### What to work on
Check each line of the listing below for the string "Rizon", and copy the ones that have it.

### Records for this exercise
* * * *

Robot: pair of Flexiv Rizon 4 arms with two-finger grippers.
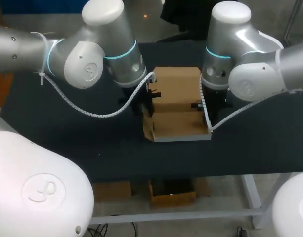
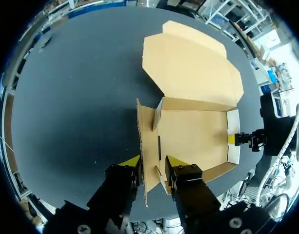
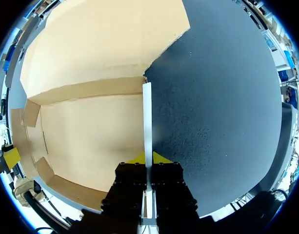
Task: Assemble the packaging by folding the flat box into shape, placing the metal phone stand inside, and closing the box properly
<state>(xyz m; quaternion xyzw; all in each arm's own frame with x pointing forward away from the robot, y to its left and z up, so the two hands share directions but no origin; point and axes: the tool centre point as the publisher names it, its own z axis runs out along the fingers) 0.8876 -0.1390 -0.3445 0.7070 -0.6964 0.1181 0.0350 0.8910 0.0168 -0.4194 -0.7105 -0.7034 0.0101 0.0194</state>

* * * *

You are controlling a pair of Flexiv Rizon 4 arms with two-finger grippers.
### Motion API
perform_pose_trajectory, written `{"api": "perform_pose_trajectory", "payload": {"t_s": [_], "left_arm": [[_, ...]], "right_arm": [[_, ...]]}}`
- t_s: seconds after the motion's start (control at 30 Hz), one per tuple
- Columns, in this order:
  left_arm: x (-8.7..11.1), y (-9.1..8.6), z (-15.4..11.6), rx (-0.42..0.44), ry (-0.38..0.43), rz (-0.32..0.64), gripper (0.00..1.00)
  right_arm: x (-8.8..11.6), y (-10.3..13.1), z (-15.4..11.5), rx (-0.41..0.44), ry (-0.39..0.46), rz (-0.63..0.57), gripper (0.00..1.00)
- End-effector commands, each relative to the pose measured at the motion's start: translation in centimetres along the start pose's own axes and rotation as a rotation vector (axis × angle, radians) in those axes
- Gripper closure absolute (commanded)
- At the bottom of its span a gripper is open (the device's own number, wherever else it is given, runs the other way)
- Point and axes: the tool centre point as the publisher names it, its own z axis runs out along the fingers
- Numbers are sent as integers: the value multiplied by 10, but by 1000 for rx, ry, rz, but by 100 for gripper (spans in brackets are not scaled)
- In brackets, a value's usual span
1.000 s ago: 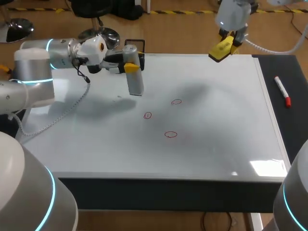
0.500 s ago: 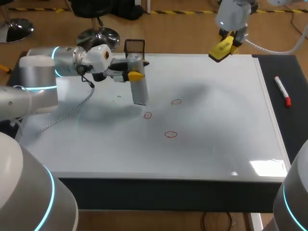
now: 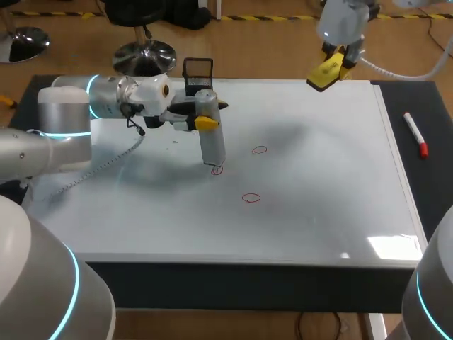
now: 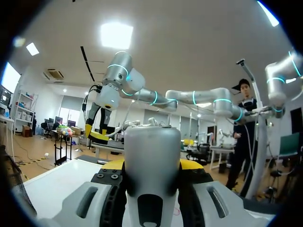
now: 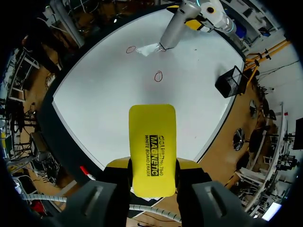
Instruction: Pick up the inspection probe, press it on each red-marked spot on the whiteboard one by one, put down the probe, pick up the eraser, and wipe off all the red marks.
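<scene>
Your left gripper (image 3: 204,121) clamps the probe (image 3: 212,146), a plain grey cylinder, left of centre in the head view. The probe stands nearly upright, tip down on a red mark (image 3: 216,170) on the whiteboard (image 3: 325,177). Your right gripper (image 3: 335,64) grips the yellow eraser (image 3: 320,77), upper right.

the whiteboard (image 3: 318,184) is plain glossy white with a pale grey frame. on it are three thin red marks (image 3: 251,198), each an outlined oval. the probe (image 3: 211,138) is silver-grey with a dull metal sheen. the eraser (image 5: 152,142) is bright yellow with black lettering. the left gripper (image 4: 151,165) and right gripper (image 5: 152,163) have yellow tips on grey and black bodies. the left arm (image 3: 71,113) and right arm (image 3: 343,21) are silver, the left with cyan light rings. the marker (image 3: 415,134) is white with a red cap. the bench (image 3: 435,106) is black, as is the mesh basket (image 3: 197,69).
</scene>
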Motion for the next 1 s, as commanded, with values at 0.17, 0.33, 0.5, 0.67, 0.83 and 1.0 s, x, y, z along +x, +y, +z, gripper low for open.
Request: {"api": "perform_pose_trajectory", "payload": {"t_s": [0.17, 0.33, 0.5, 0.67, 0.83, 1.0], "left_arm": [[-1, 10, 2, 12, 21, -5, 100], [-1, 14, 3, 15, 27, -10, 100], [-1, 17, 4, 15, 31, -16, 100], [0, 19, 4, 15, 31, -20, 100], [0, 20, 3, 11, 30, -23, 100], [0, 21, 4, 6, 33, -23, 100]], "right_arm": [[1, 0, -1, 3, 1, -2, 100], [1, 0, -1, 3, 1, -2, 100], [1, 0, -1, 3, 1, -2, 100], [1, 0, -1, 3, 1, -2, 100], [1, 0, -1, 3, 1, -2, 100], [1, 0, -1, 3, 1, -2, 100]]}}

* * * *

### Exercise output
Robot: pair of Flexiv Rizon 4 arms with two-finger grippers.
You are controlling a pair of Flexiv Rizon 4 arms with two-finger grippers.

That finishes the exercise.